**What the task asks:**
Starting at the line containing "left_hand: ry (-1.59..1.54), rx" and ending at the line containing "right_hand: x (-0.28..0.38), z", print every line of the material below exactly, both ends included, and stop there.

**Dataset content:**
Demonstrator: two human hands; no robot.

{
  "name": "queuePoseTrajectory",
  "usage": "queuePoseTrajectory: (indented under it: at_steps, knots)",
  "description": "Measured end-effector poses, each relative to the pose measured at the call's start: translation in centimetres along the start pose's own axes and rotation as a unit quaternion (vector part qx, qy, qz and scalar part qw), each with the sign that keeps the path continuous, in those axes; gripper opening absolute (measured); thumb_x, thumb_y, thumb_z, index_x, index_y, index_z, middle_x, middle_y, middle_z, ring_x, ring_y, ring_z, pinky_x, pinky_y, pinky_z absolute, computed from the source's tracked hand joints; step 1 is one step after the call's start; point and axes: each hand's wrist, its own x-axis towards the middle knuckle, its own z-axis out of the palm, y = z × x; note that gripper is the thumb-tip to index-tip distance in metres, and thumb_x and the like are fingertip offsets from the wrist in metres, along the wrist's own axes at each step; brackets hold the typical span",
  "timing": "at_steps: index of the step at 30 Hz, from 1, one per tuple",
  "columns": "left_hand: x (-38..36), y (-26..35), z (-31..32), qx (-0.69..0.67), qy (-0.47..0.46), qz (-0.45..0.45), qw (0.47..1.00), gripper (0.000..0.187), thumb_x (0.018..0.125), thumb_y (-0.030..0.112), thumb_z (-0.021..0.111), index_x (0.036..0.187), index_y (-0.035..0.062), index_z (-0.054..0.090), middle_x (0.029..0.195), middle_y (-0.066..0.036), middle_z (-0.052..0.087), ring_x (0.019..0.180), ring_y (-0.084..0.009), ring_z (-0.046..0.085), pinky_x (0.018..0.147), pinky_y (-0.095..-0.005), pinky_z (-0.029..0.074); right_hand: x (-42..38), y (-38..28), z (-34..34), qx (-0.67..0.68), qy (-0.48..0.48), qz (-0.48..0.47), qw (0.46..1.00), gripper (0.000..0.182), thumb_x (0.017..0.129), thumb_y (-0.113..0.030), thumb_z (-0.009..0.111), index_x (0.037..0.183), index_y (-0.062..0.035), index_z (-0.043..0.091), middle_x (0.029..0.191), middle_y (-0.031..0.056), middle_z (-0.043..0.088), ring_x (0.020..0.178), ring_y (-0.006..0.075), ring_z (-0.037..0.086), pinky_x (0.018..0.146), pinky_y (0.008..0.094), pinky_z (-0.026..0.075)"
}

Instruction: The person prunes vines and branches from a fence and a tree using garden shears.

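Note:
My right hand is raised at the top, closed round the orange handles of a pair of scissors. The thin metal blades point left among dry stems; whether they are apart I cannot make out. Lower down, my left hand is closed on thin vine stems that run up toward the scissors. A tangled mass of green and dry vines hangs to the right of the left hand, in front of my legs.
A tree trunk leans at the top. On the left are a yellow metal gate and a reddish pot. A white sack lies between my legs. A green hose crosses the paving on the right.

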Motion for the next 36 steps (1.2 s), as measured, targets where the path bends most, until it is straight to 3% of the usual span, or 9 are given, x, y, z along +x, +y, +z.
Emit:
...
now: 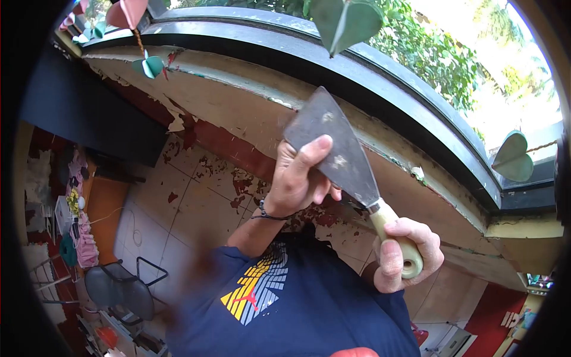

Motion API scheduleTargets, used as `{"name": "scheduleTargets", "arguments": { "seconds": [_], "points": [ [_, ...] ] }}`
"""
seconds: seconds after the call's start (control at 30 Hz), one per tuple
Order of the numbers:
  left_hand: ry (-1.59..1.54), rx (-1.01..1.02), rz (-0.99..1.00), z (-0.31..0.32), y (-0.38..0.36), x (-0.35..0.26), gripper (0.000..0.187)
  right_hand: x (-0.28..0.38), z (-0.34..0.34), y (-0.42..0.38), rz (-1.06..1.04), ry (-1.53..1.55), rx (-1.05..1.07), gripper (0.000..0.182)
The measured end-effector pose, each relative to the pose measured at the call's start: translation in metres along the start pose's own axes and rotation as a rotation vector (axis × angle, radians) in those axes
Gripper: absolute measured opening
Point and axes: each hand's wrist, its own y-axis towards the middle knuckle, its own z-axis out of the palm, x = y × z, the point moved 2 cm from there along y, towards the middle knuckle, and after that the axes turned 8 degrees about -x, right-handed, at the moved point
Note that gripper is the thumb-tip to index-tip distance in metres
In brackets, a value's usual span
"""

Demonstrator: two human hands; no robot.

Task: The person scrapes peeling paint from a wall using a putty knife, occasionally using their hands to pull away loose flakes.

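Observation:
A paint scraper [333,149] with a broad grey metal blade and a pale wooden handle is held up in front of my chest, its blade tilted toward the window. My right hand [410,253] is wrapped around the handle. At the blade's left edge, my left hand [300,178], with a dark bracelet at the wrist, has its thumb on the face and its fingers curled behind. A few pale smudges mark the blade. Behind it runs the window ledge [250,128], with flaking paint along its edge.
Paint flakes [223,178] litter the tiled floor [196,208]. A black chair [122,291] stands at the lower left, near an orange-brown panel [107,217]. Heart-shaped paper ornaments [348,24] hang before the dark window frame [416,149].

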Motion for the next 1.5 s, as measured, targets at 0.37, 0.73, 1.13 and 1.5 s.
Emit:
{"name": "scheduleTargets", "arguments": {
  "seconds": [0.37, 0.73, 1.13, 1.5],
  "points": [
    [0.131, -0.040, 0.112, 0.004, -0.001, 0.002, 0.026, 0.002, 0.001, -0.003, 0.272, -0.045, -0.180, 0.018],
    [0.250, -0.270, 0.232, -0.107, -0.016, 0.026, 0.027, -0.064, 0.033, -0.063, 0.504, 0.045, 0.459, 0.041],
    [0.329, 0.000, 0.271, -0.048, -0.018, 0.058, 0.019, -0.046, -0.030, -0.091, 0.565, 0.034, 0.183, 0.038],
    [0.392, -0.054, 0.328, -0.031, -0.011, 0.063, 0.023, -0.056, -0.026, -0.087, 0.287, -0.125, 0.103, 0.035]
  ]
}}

**Output below:**
  left_hand: ry (-1.59..1.54), rx (-1.01..1.02), rz (-0.99..1.00), z (-0.31..0.32), y (-0.38..0.36), x (-0.35..0.26), gripper (0.000..0.187)
  right_hand: x (-0.28..0.38), z (-0.34..0.34), y (-0.42..0.38), rz (-1.06..1.04), ry (-1.53..1.55), rx (-1.05..1.07), gripper (0.000..0.182)

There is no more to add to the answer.